Во времена нашей короткой предвоенной молодости мы были близки с Юрием, и соперничество за Ларису не умалило нашей близости. Бог знает сколько лет и зим мы были близки! Нынче юность уж начала забываться, а ведь наша переписка пресеклась совсем недавно, в конце 1916 года, когда, получив ранение в пригороде крошечного польского местечка, я попал сначала в плен, где, едва излечившись от раны, подцепил тиф.
Брошенный отступающими германцами на верную смерть, а вернее, на попечение всеблагого ангела-хранителя, который, надо заметить, оказался весьма мускулистым малым, я чудесным образом спасся.
Меня подобрала какая-то русская пехотная часть. Её командир распорядился моей судьбой наилучшим в той ситуации образом.
Меня везло, влекло, тащило на телегах, в теплушках и в санях подальше от фронта, в тыл. В конце концов я окончательно очнулся посреди разбухшей от вешних вод Украинской степи, на небольшом хуторе, в переоборудованной под госпиталь риге. Придя в более или менее в сознательное состояние, я первым делом бросился писать жене, но и Юрию, конечно. По мере того как моё тело укреплялось после болезни, я писал всё больше, одно письмо за другим. Через три недели я должен был покинуть степной госпиталь и отправиться к месту дислокации моего полка. Однако ни единого ответа на множество отправленных мною писем я так и не получил. Ни от Ларисы, ни от Юрия.
А потом жизнь понеслась, как неисправный паровоз по искорёженным артиллерийским обстрелом путям. Вернувшись в свою часть, я застал её совершенно деморализованной, вследствие бездарного руководства. С одной стороны, жирующий, озабоченный лишь спекуляциями штаб, никудышное планирование войсковых операций, ведущее лишь к бессмысленным жертвам. С другой – солдатские комитеты с их прокламациями и призывами к миру. Лицемерие и бездарность против отчаянного стремления к элементарной справедливости. Мне, как дворянину, следовало бы стоять за царя-батюшку, но в душе своей я давно уже был по другую сторону баррикад. Поэтому отречение Николая Кровавого было воспринято мной не только, как нечто само собой разумеющееся, но и как логический итог нескольких лет войны, которую в народе совершенно справедливо стали называть Великой.

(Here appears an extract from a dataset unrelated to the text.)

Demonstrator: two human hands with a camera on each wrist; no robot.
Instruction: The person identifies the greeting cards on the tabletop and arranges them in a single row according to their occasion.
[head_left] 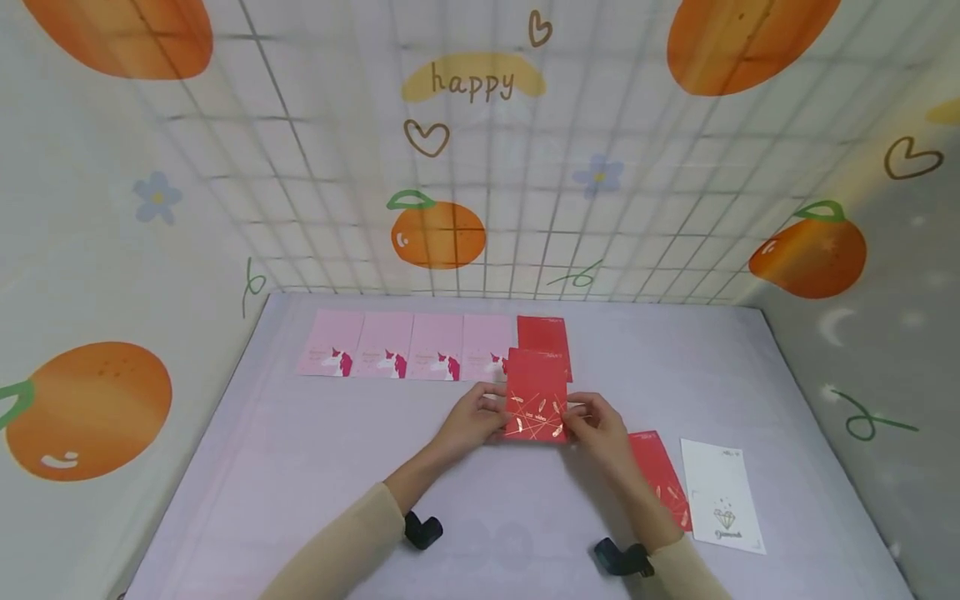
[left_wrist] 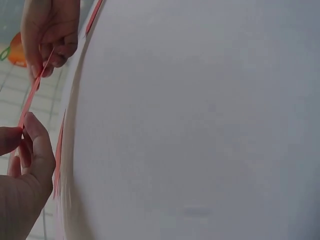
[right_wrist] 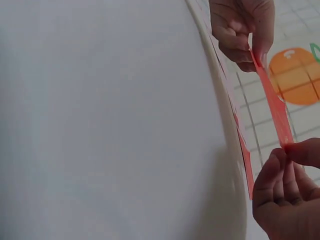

Погрузившись в дела службы, я не забывал об оставленной в Твери семье. Не получив ответа ни на одно из своих многочисленных писем, принялся бомбить телеграммами знакомых, которых в Твери оставалось великое множество. Как ни странно, при общем бедламе, почта работала исправно. Теперь уж и не припомню, кто из них мне сообщил о разорении имения Боршевитиновых и гибели его хозяина – отца Ларисы, о бегстве в неизвестном направлении моих родителей. Однако поиски жены я не оставил. Обильная переписка дала незначительный результат: нянька Боршевитиновых сообщила мне о том, что моя жена, дескать, спаслась и, по слухам, уехала в Петроград к каким-то дальним родственникам. «По слухам», «к каким-то» – так выражалась преданная дому Боршевитиновых женщина, носившая Ларису на руках в младенчестве. По неведомым мне причинам эта женщина не хотела сообщать о местонахождении жены. Беспокойство моё день ото дня росло. Тогда-то меня и стали посещать мыслишки о возможности дезертирства. Наплевать на собственную честь и благо Родины. Броситься на розыски Ларисы – да, я нянчился с этими мучительными мыслями, как нянчится раненый боец с простреленной рукой.
Тем временем лето 1917 года стремительно катилось к осени, а масштабы дезертирства в Русской армии приняли угрожающие размеры. Однако одним лишь дезертирством бедствия не ограничились. Самовольные суды над офицерами сделались делом обычным. Нет, я не принимал участие в убийствах старших чинов. Вольноопределяющиеся оказались в особенном положении. Не имея офицерского чина, я всё-таки продолжал оставаться дворянином, а потому являлся существом для солдат чуждым. В то же время и офицеры нам, вольноопределяющимся, не вполне доверяли, каждую минуту ожидая именно дезертирства. Оставался ли при таких обстоятельствах смысл к дальнейшему пребыванию в армии?